Over the past 40 years, the muscarinic acetylcholine receptor family, particularly the M₁-receptor and M₄-receptor subtypes, have emerged as validated targets for the symptomatic treatment of neurological diseases such as schizophrenia and Alzheimer disease. However, despite considerable effort and investment, no drugs have yet gained clinical approval. This is largely attributable to cholinergic adverse effects that have halted the majority of programmes and resulted in a waning of interest in these G-protein-coupled receptor targets. Recently, this trend has been reversed. Driven by advances in structure-based drug design and an appreciation of the optimal pharmacological properties necessary to deliver clinical efficacy while minimizing adverse effects, a new generation of M₁-receptor and M₄-receptor orthosteric agonists and positive allosteric modulators are now entering the clinic. These agents offer the prospect of novel therapeutic solutions for ‘hard to treat’ neurological diseases, heralding a new era of muscarinic drug discovery.

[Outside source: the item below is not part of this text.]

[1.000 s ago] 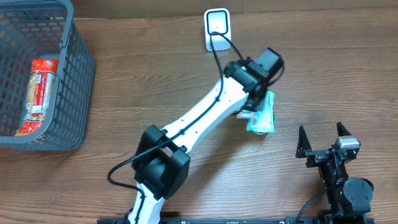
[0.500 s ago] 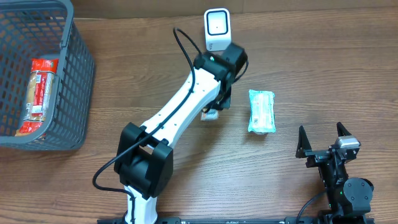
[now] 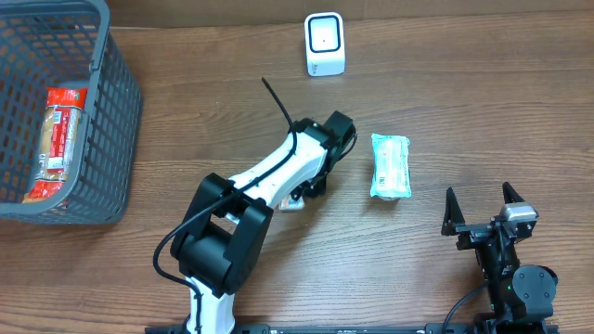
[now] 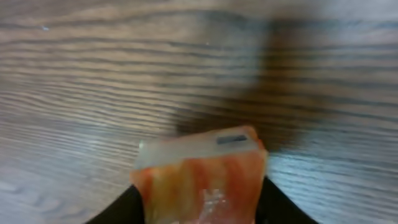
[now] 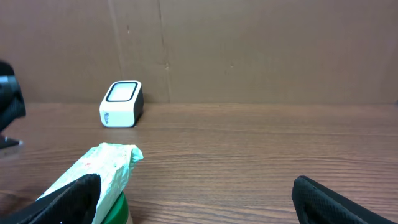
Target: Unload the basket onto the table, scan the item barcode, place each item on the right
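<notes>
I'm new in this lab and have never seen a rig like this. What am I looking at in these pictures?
You are looking at two robot arms at a wooden table. The overhead picture looks straight down. The other two come from small cameras on each arm's wrist.

The white left arm reaches to mid-table. Its end effector has an orange packet between its fingers, but I cannot tell whether it is gripping it firmly. The right end effector sits at the lower right of the overhead view, open and empty.

On the table are a green-and-white packet, a white barcode scanner and a gray basket with a red packet inside.
</notes>
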### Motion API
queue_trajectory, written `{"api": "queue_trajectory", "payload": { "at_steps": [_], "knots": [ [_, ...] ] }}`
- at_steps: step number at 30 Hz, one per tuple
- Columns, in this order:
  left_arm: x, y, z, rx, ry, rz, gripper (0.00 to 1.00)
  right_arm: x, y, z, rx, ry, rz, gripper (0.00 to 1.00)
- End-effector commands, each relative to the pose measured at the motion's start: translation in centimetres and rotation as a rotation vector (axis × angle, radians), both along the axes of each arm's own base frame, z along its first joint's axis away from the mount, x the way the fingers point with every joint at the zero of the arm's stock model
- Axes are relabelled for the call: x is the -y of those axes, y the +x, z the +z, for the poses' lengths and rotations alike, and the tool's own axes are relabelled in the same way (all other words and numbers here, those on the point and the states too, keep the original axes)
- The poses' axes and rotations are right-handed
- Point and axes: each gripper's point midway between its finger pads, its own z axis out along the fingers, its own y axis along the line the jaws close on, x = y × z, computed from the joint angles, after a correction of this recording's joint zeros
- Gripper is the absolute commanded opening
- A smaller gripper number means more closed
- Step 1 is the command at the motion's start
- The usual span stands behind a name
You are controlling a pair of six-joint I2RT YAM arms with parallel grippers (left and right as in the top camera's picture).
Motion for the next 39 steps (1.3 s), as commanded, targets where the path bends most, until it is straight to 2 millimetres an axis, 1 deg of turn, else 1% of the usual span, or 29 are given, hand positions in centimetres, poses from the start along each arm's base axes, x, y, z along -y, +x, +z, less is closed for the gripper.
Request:
{"api": "queue_trajectory", "payload": {
  "at_steps": [1,4,6,9,10,12,15,17,19,21,24,25,26,27,28,30,33,36,39],
  "knots": [
    [-0.2,0.0,0.2,0.021,-0.004,0.011,0.53,0.3,0.0,-0.1,0.006,-0.002,-0.016,1.0],
    [0.1,0.4,0.8,0.028,-0.011,0.011,0.6,0.3,0.0,-0.1,0.006,-0.001,-0.016,1.0],
    [0.1,0.9,1.9,0.031,-0.013,0.019,0.63,0.3,0.0,-0.1,0.006,-0.002,-0.016,1.0],
    [0.0,2.1,4.4,0.055,-0.037,0.046,0.66,0.3,0.0,-0.1,0.006,-0.002,-0.016,1.0],
    [0.2,2.6,5.6,0.068,-0.07,0.061,0.67,0.3,0.0,-0.1,0.006,-0.002,-0.016,1.0],
    [0.8,3.4,7.2,0.079,-0.148,0.06,0.7,0.3,0.0,-0.1,0.006,-0.001,-0.016,1.0],
    [1.6,4.2,9.2,0.082,-0.282,0.036,0.71,0.3,0.0,-0.1,0.006,-0.001,-0.016,1.0],
    [1.2,4.5,10.1,0.077,-0.349,0.026,0.71,0.3,0.0,-0.1,0.006,-0.001,-0.016,1.0],
    [0.2,4.7,10.3,0.063,-0.373,0.039,0.7,0.3,0.0,-0.1,0.006,-0.002,-0.016,1.0],
    [-1.2,4.6,10.0,0.036,-0.381,0.065,0.66,0.3,0.0,-0.1,0.006,-0.001,-0.016,1.0],
    [-2.3,4.0,9.1,-0.017,-0.407,0.06,0.6,0.3,0.0,-0.1,0.006,-0.001,-0.016,1.0],
    [-2.4,3.6,8.6,-0.038,-0.419,0.055,0.57,0.3,0.0,-0.1,0.006,-0.001,-0.016,1.0],
    [-2.5,3.3,8.2,-0.056,-0.43,0.052,0.5,0.3,0.0,-0.1,0.006,-0.001,-0.016,1.0],
    [-2.3,2.9,7.6,-0.076,-0.45,0.041,0.29,0.3,0.0,-0.1,0.006,-0.002,-0.016,1.0],
    [-1.9,2.5,7.2,-0.094,-0.474,0.022,0.04,0.3,0.0,-0.1,0.006,-0.001,-0.016,1.0],
    [-0.8,1.9,6.6,-0.126,-0.532,-0.036,0.04,0.3,0.0,-0.1,0.006,-0.002,-0.016,1.0],
    [0.6,1.7,6.8,-0.136,-0.582,-0.073,0.04,0.3,0.0,-0.1,0.006,-0.001,-0.016,1.0],
    [2.7,2.0,7.5,-0.119,-0.656,-0.08,0.04,0.3,0.0,-0.1,0.006,-0.001,-0.016,1.0],
    [4.5,2.7,8.1,-0.077,-0.679,-0.037,0.04,0.3,0.0,-0.1,0.006,-0.001,-0.016,1.0]
  ]
}}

在过去的 40 年里，毒蕈碱乙酰胆碱受体家族，特别是 M ₁受体和 M ₄受体亚型，已成为精神分裂症和阿尔茨海默病等神经系统疾病对症治疗的有效靶标。然而，尽管付出了巨大的努力和投资，但尚未有药物获得临床批准。这主要是由于胆碱能不良反应导致大多数项目停止，并导致人们对这些 G 蛋白偶联受体靶标的兴趣减弱。最近，这一趋势得到了逆转。在基于结构的药物设计的进步以及对提供临床疗效同时最大限度地减少不良反应所需的最佳药理学特性的认识的推动下，新一代 M ₁受体和 M ₄受体正构激动剂和正变构调节剂现已进入临床领域。诊所。这些药物为“难以治疗”的神经系统疾病提供了新的治疗解决方案的前景，预示着毒蕈碱药物发现的新时代。